_WORK ITEM_
Write out every line from the listing below where the string "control" is found.

_MATERIALS PROVIDED_
----

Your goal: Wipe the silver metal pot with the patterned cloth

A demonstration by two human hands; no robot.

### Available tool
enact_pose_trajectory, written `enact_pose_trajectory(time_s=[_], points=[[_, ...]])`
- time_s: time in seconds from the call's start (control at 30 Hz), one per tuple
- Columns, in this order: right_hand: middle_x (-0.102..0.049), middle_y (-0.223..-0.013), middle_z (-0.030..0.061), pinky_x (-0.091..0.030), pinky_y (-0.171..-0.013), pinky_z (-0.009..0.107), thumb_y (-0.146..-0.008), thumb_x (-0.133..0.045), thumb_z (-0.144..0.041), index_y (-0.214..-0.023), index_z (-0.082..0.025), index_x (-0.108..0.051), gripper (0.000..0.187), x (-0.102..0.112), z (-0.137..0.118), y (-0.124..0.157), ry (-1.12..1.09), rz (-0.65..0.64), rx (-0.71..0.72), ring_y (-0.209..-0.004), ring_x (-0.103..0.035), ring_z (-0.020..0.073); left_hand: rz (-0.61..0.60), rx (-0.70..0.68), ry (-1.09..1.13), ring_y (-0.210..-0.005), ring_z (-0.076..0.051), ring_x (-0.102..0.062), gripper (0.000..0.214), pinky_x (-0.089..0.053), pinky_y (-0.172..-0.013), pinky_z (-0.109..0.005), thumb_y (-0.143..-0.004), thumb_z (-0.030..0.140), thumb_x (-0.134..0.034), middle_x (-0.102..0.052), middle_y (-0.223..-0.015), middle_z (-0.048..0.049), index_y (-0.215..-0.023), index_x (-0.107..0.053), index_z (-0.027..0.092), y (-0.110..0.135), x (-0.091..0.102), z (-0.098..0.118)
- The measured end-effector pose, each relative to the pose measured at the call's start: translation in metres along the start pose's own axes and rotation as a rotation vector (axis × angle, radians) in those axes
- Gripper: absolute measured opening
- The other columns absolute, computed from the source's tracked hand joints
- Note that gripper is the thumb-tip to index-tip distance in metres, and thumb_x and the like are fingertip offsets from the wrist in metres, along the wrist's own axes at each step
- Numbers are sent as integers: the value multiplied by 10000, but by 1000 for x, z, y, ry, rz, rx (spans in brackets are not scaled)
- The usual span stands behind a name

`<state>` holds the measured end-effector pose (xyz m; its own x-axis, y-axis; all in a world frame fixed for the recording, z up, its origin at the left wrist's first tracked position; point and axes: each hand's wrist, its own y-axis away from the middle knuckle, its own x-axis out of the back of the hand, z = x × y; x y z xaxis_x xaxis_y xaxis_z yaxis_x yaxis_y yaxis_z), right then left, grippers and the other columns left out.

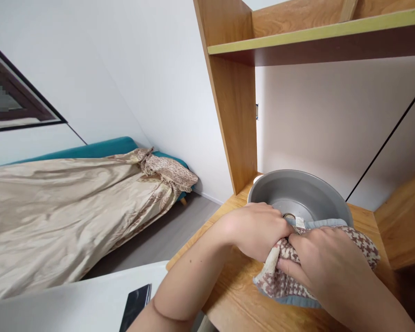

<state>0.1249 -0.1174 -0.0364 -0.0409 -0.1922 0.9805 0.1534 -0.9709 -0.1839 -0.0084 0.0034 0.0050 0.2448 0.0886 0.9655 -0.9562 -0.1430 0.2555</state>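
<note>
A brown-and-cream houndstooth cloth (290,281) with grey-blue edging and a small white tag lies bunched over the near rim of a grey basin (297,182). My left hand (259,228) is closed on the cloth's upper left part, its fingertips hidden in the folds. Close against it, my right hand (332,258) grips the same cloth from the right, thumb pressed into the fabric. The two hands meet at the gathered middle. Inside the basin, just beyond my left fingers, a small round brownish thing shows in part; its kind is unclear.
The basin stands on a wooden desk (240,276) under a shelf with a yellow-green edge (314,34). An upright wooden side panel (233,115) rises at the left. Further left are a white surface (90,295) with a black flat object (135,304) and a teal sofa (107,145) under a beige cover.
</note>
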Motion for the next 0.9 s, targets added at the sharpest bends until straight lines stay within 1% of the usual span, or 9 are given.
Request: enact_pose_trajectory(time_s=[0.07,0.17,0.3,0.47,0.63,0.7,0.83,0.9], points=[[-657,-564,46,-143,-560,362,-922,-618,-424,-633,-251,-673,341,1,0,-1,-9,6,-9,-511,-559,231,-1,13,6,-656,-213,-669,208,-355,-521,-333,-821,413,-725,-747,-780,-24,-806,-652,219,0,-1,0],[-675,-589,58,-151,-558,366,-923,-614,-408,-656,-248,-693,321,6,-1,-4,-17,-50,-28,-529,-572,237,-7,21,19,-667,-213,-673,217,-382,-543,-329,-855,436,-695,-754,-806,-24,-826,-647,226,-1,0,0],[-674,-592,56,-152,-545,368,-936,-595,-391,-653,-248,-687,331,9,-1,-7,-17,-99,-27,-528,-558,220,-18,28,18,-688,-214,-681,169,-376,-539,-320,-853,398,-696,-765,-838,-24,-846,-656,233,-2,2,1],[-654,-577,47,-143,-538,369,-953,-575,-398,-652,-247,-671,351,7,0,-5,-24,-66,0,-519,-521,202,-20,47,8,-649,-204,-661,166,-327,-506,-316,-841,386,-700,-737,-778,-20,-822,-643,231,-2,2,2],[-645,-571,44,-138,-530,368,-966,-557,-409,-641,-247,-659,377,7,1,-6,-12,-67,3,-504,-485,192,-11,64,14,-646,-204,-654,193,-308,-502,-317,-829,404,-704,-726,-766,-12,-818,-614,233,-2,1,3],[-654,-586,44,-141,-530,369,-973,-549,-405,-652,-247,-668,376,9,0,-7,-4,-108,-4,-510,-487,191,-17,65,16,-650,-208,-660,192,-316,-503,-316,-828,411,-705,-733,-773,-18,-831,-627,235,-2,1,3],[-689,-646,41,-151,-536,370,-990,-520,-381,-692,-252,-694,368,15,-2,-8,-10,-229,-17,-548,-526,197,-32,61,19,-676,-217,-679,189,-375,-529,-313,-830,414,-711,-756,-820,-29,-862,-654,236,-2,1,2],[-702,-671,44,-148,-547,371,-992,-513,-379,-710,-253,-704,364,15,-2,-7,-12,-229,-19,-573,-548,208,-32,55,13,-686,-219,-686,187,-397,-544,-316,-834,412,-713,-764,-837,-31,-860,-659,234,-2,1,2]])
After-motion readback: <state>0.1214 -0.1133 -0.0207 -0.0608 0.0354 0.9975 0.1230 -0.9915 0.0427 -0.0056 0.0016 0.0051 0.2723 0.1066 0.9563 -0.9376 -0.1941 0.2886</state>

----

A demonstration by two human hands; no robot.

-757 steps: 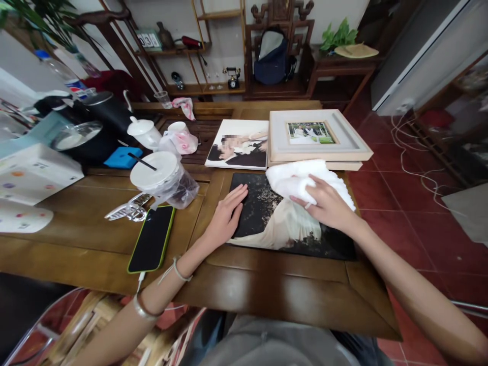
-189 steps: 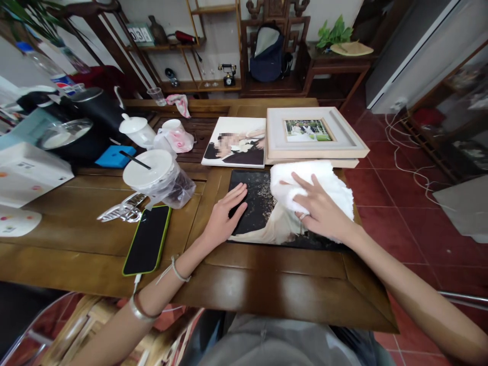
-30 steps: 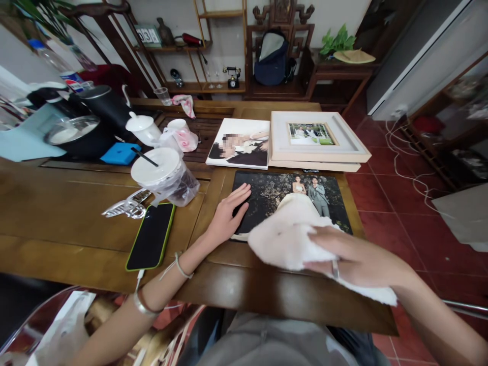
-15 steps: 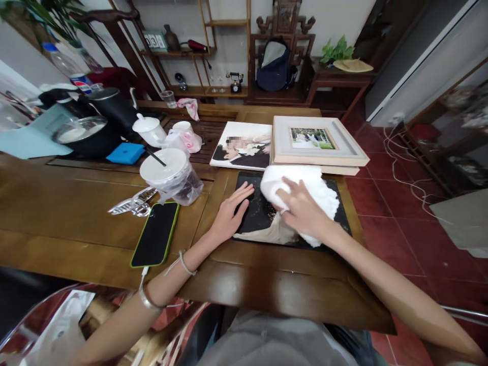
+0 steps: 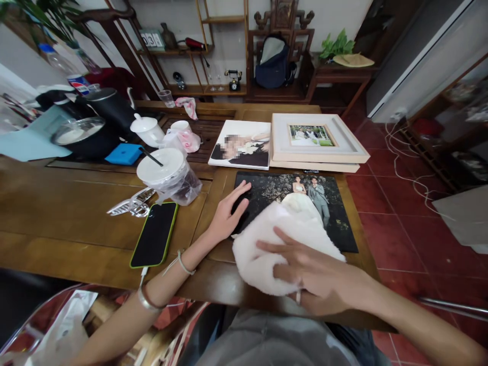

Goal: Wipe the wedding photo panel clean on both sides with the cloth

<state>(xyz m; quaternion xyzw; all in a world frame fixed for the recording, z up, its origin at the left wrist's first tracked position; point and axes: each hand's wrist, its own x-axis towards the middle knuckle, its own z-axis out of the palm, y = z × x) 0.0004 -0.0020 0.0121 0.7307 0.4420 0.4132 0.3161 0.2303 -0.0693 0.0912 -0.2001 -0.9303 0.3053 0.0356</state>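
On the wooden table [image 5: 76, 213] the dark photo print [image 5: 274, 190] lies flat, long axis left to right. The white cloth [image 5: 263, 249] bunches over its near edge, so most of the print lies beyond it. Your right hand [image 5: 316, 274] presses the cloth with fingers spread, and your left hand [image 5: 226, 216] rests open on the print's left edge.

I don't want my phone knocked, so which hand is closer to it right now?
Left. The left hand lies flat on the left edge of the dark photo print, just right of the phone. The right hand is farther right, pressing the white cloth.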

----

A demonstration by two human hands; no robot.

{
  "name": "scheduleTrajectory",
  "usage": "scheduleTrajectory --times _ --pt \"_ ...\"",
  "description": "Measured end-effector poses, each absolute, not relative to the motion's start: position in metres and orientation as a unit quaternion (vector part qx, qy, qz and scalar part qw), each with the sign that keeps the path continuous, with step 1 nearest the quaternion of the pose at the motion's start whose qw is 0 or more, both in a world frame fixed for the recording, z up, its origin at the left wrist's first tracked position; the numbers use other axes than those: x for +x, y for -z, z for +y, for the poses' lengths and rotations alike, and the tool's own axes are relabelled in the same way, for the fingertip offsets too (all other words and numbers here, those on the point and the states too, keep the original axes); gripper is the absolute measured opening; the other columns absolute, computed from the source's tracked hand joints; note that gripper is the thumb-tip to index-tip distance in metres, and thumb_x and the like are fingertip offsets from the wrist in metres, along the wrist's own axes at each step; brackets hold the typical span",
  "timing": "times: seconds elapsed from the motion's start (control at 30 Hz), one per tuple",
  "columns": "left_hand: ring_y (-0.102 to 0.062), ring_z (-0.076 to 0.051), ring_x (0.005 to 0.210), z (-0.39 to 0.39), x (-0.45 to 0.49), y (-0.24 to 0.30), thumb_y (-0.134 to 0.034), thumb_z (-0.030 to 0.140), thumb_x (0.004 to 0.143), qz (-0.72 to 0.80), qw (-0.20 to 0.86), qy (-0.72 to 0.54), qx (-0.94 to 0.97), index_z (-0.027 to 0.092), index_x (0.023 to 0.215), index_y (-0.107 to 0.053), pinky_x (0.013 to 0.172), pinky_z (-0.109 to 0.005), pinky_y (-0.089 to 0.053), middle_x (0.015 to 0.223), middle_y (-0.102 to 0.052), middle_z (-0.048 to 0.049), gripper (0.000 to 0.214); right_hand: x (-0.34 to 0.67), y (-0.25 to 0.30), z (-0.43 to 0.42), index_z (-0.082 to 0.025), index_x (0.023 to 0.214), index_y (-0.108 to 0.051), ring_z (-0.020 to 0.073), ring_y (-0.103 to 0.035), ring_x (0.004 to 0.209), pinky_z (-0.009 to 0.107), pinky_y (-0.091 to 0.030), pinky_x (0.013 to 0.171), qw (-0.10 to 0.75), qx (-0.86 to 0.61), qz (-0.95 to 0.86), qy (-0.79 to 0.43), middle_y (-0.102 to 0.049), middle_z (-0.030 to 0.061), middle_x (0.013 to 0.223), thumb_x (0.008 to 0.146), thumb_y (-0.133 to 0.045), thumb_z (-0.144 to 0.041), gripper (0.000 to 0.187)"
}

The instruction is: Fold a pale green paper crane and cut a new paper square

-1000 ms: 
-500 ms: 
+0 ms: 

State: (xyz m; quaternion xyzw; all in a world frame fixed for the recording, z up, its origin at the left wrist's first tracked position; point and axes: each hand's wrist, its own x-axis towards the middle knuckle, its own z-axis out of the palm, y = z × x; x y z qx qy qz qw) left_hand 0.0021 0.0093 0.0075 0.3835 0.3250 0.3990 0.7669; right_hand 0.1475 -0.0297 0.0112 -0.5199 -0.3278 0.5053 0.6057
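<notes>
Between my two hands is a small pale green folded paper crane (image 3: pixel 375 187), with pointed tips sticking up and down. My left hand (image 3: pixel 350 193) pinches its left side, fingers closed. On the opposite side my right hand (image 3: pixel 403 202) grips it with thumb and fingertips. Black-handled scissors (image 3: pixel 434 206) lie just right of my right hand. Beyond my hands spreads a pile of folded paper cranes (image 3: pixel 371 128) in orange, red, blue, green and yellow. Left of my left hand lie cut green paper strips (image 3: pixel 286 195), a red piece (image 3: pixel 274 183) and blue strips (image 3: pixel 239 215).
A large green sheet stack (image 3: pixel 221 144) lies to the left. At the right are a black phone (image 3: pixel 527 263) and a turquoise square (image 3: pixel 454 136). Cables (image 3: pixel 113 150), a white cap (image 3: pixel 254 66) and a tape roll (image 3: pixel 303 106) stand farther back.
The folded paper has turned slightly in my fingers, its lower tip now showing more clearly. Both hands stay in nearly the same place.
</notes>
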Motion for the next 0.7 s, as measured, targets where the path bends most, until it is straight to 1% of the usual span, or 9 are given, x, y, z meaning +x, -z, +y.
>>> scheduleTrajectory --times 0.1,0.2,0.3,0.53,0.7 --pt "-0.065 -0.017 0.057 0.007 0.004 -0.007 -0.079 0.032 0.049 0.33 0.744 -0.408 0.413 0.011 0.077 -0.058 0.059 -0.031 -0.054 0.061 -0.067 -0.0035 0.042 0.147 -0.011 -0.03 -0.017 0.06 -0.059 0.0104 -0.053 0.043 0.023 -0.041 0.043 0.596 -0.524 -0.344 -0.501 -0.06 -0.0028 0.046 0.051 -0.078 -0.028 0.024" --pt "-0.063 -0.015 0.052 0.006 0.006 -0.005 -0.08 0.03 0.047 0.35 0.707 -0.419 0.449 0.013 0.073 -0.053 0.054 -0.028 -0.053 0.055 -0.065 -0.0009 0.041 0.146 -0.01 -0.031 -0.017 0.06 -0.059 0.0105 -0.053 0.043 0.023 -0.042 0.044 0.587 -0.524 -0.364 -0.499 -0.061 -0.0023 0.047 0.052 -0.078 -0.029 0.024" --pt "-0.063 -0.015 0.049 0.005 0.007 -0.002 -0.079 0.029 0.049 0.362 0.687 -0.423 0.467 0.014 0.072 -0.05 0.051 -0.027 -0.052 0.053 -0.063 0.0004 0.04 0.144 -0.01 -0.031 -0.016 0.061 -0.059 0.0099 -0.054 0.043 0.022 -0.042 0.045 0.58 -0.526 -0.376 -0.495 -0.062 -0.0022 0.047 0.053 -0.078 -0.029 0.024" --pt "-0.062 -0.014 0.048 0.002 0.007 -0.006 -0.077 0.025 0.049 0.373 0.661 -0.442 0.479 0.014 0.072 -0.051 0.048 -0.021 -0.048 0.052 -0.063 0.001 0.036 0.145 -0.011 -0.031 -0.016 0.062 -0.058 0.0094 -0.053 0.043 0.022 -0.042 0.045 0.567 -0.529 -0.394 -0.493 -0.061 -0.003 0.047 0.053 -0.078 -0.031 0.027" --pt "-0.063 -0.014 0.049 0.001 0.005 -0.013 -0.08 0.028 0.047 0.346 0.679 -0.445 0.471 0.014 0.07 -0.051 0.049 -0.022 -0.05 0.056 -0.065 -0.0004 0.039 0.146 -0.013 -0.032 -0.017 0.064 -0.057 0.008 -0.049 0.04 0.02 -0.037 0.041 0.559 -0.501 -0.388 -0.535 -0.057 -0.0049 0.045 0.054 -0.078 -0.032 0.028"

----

_RESPONSE TO THE TASK_
- time_s: time in seconds from the call's start (control at 30 Hz), one per tuple
  "timing": "times: seconds elapsed from the motion's start (control at 30 Hz), one per tuple",

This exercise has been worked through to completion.